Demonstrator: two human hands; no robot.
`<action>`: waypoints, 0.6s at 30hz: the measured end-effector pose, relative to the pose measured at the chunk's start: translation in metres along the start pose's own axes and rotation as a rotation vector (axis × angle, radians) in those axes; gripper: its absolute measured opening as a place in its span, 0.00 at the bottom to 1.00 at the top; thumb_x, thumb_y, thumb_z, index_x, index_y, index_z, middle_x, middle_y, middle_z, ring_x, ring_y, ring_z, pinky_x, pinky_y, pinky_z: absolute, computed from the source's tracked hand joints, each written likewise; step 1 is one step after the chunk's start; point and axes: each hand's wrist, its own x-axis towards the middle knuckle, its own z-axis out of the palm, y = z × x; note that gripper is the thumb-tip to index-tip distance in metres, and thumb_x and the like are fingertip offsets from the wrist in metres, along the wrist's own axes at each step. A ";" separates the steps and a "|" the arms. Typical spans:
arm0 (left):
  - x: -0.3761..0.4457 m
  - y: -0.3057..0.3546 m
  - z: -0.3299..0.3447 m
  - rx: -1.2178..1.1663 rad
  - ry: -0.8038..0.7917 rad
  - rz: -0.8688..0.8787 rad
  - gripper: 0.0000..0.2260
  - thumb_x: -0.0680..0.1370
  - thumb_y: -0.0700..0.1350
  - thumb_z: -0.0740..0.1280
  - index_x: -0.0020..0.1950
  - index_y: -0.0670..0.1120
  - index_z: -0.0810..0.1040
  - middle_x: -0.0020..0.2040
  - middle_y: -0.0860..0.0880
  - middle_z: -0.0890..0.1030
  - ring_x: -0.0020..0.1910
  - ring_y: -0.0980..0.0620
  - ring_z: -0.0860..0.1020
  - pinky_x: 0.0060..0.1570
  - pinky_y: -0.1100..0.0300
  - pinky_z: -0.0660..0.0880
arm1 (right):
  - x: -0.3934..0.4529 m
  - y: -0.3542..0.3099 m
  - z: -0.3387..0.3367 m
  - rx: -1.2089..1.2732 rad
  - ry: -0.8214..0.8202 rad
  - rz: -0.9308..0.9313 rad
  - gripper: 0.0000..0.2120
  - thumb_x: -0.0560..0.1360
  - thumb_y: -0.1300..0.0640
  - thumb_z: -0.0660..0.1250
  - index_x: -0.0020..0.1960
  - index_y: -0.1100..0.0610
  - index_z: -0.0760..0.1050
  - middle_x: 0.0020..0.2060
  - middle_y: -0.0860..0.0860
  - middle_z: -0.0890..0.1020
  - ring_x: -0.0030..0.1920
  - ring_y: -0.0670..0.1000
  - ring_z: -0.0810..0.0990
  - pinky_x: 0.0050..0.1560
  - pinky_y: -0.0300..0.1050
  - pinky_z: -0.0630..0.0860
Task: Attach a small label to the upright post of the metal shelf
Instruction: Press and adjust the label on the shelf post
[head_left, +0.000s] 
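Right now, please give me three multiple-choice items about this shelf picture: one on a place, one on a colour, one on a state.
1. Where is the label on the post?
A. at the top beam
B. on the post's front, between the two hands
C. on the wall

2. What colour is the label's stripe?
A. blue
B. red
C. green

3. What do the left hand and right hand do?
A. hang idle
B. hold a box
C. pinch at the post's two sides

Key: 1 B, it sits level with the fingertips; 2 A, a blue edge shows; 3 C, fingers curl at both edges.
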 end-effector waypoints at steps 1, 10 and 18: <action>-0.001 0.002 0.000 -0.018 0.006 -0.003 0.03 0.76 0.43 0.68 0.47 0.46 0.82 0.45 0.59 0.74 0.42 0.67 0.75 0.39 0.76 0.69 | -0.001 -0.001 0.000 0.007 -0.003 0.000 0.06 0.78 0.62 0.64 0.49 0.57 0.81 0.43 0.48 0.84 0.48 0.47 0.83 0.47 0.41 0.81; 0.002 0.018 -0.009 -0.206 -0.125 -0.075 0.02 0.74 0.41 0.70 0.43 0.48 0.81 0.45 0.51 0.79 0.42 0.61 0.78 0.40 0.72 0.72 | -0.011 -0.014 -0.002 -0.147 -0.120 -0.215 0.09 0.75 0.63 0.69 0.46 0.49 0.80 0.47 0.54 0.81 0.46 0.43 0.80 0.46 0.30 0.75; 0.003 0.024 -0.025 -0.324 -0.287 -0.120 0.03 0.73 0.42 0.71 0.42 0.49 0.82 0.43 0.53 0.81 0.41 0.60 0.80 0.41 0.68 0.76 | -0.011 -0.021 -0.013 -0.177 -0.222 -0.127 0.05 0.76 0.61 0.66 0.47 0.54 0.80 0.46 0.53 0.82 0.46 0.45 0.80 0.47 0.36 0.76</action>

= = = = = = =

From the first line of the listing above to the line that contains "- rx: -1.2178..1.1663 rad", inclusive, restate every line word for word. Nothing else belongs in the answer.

## [RESULT FOR THIS TASK]
Demonstrator: two human hands; no robot.
`<action>`: waypoints, 0.6s at 30hz: the measured end-effector pose, relative to the pose measured at the chunk's start: translation in metres along the start pose's own axes and rotation as a rotation vector (axis × angle, radians) in those axes; gripper: its absolute measured opening as a place in its span, 0.00 at the bottom to 1.00 at the top; thumb_x, thumb_y, thumb_z, index_x, index_y, index_z, middle_x, middle_y, middle_z, ring_x, ring_y, ring_z, pinky_x, pinky_y, pinky_z: absolute, computed from the source's tracked hand joints, each written likewise; step 1 is one step after the chunk's start; point and axes: each hand's wrist, its own x-axis towards the middle knuckle, its own z-axis out of the palm, y = z × x; note that gripper is the thumb-tip to index-tip distance in metres, and thumb_x and the like are fingertip offsets from the wrist in metres, along the wrist's own axes at each step. A ";" separates the steps and a "|" the arms. Typical spans:
arm0 (left):
  - x: -0.3761..0.4457 m
  - y: -0.3057..0.3546 m
  - z: -0.3299..0.3447 m
  - rx: -1.2178..1.1663 rad

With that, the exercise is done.